With rice yields down nearly a third due to the increased salinity of the paddy fields and with a severe shortage of drinking water, aid groups warn that hundreds of millions of pounds will be required in the coming months and years to rebuild the region's battered infrastructure, provide people with livelihoods and help treat widespread psychological trauma.

A quarter of a million people will likely have to be fed by aid groups until the end of the year.

"It's getting better, we are making some progress. But there is still a hell of a lot of work to do," said Mr Kaye. "We are still feeding 350,000 people. We had hoped to phase out by now but we are still going to be there until the end of the year."

The concern is pressing. With monsoon rains just weeks away and 200,000 children – many of them orphans – among the 500,000 survivors still living under hastily-constructed huts of bamboo and tarpaulin, aid groups say the need for action is urgent.
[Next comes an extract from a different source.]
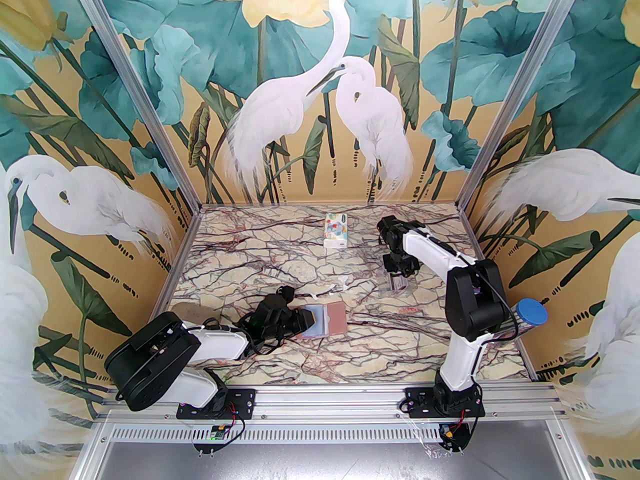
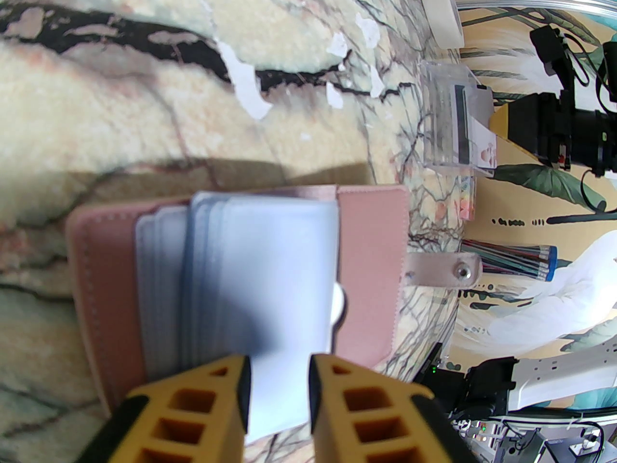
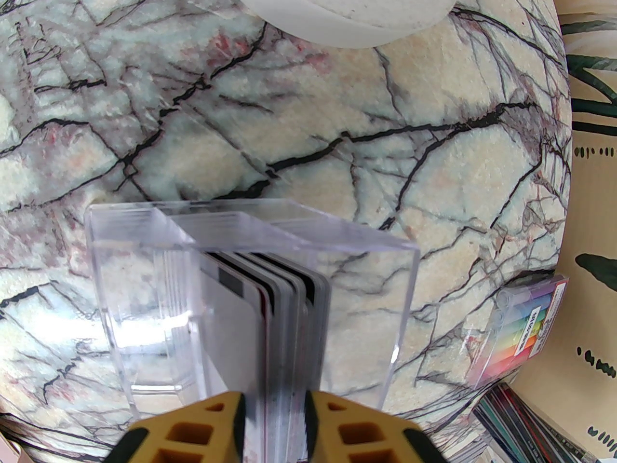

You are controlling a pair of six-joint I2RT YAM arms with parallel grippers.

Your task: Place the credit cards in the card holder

The so-called Tripartite Core Group (TCG), comprising the United Nations, Burma and its South-east Asian neighbours, has drafted a plan requiring $691m (£470m).
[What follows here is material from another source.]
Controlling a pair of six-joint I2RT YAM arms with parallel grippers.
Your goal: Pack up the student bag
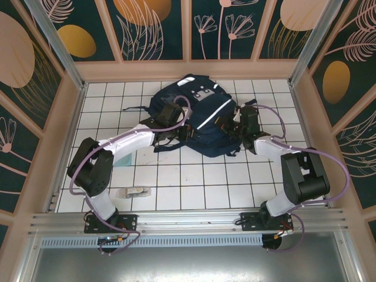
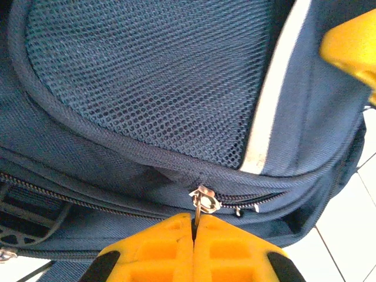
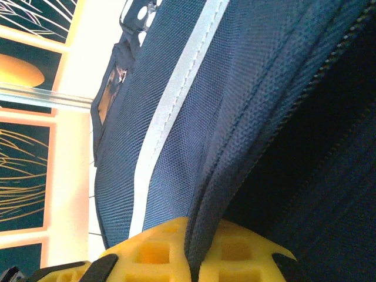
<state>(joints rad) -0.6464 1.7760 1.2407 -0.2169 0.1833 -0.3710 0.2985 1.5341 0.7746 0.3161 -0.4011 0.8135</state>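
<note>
On white tiled table [image 1: 176, 182], floral-panel walls [image 1: 154, 29] around: student bag [image 1: 197, 120] far centre; left gripper [image 2: 194, 222] pinched shut on zipper pull [image 2: 204, 200]; right gripper [image 3: 189, 241] clamped on bag's zipper-side fabric.

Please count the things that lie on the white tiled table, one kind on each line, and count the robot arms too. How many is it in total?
Backpack, navy blue: 1
Small clear packet, contents too small to tell: 1
Robot arms: 2, the left arm and the right arm
Total: 4
</note>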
But the problems facing the beleaguered people of Burma are not just those caused by the fury of Cyclone Nargis's 130mph winds and the surging 12ft wall of water they created.

Campaigners say that the authoritarian regime, hidden away in its remote jungle capital, is continuing to imprison people simply for trying to help those affected by the storm.
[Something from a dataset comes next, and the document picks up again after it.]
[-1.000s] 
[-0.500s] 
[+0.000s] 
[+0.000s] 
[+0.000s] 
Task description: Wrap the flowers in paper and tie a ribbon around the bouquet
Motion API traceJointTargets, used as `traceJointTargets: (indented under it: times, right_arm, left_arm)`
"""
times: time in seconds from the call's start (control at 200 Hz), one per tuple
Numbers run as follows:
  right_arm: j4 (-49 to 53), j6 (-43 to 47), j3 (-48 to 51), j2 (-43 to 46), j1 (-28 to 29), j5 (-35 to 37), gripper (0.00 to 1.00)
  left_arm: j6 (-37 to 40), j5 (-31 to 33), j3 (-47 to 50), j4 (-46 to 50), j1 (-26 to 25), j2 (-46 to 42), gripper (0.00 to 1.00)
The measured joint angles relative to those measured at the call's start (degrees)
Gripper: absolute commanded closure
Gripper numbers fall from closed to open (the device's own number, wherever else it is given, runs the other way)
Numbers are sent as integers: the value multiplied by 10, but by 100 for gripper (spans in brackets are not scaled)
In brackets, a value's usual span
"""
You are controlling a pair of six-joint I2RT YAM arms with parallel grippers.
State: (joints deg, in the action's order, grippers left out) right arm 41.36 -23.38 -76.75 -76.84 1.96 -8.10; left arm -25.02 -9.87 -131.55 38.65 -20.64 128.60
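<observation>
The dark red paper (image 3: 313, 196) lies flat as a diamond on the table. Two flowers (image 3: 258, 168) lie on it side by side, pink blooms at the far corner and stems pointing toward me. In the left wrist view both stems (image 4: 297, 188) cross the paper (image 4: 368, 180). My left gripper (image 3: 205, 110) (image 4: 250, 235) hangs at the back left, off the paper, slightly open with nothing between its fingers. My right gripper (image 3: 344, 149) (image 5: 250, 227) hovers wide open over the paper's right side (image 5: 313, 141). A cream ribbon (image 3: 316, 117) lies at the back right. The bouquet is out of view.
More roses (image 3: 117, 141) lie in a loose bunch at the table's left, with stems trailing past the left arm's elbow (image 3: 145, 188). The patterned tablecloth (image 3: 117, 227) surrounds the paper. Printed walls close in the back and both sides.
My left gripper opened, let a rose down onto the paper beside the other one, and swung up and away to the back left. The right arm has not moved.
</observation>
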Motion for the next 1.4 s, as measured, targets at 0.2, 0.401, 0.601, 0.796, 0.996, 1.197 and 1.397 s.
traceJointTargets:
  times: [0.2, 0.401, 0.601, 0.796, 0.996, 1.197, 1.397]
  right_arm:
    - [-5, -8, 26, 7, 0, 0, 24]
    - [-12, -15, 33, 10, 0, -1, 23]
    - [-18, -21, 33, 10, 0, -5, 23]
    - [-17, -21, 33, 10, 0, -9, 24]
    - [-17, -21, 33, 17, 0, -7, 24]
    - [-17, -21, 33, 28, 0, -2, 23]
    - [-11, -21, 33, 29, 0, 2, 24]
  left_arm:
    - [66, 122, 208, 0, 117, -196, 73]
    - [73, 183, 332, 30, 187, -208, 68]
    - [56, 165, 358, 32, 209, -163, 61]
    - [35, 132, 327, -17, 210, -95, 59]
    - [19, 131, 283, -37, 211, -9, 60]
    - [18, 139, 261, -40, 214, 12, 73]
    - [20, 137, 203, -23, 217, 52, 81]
They also point to the regime's recent decision to return to the more stringent visa system that applied before the disaster struck.

"Basic freedoms for cyclone survivors are just as restricted as they were before the cyclone," said Elaine Pearson, from Human Rights Watch.

"Donors and friends of the military government, such as China, should press Burma's generals to free activists like Zargana who helped the survivors."

Zargana, one of the country's most popular comedians, helped organise hundreds of volunteers to collect and distribute aid to the affected.

Despite years of oppression and with many in Burma fearing the presence of informers, countless ordinary people got together to gather rice and cooking oil. But after criticising the response of the so-called State Peace and Development Council (SPDC), as the junta terms itself, the comedian was arrested and jailed for 35 years. He is now held in a prison far from his family and said to have fallen into poor heath. Zargana is one of 21 still in prison for such community organising.

Many believe the crackdown was part of a broader effort to jail dissidents ahead of elections due to be held next year but which have already been boycotted by the imprisoned Aung Sang Suu Kyi's National League for Democracy (NLD) opposition. In addition to the aid organisers, the junta last year jailed scores of activists who had taken part in democracy demonstrations during the summer of 2007 and later that year when the protests were joined by thousands of Buddhist monks.

For many in the Delta, a fringe of land where the Irawaddy river pours into the Andaman Sea, democratic rights are a less pressing need than clean drinking water.

The flooding caused by Nargis, which drove sea water miles inland, polluted many wells. "We now have to depend on a local NGO or water sellers from the north for our daily drinking water," Tin Aye, a villager from Pathee Wai Chaung, told Reuters.

Another villager, Ba Thin, 72, who lives near the town of Bogale, which suffered some of the worst devastation, pointed to the bamboo, thatch and tarpaulin huts lining the road.

"Everybody lives on food handouts and most of us don't have decent shelter or a job," he said. "Without help, almost all of us will not be able to grow anything in the coming crop season."